The work on offer, May 4th Movement (2007), features a vast group of Pan's anonymous fatty characters only a couple of which, at right, are in any way distinguishable from the others in dress; otherwise, the mass is clad in blue uniforms. One prominent, enlarged figure with a megaphone emerges at center left to command the crowd that has assembled for demonstration in Tiananmen Square. A red flag and banner wave in the air at the right, and similar banners are raised in the distance at left above this categorically corpulent, pink populace. With its reductive color palette of blues, reds, grays and black, the image seems almost a cartoon graphic, as though the artist were critiquing the present's understanding of the past. The work refers to an important moment in early modern Chinese history when thousands of student protestors assembled on May 4th, 1919, to express their dissatisfaction over China's treatment at the Treaty of Versailles. This marked the birth of the anti-imperialist May 4th Movement that would ultimately result in the founding and rise to power of the communist party.

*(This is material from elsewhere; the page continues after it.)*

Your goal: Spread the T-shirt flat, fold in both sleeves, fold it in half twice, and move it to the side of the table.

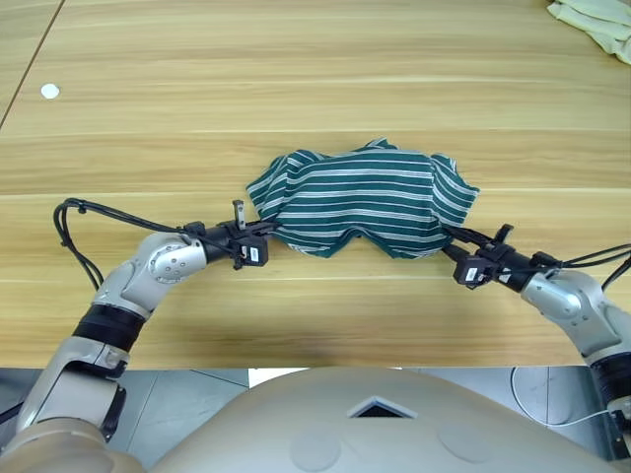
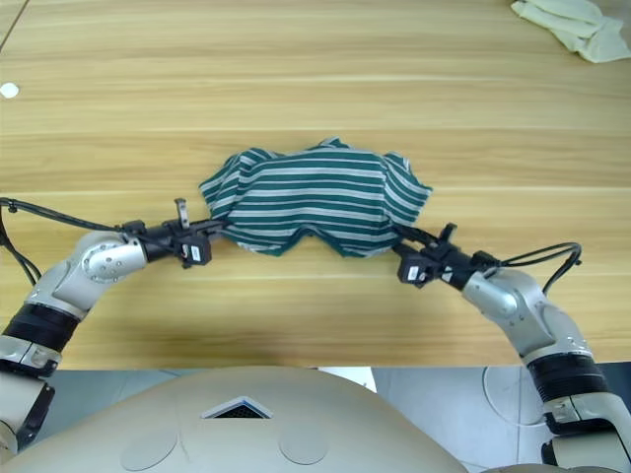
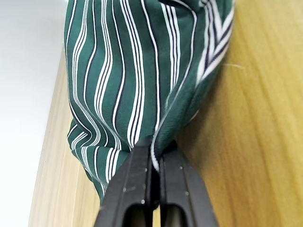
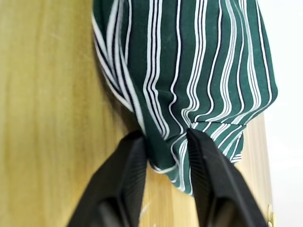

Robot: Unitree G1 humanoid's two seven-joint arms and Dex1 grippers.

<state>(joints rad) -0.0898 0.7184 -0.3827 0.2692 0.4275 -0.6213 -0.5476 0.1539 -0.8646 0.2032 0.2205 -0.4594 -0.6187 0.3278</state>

Although Pan's work could be based upon an historical photograph or a specific incident in that momentous day's demonstrations, his reductive color language and population of the scene with his fatty characters suggest the painting stems from his imagination—and that it represents mass demonstrations on this important site more generically. The viewer is left to decide whether a more specific critique is embedded in this would-be history painting's obvious humor and if Pan's evaluation of contemporary society's "collective unawareness" applies equally to the China of the past.
[1] Cited in Lu Peng, "Permeating Particles—On Paintings by Pan Dehai," unpublished manuscript, 2007; the artist's statement is from an interview conducted in 2001.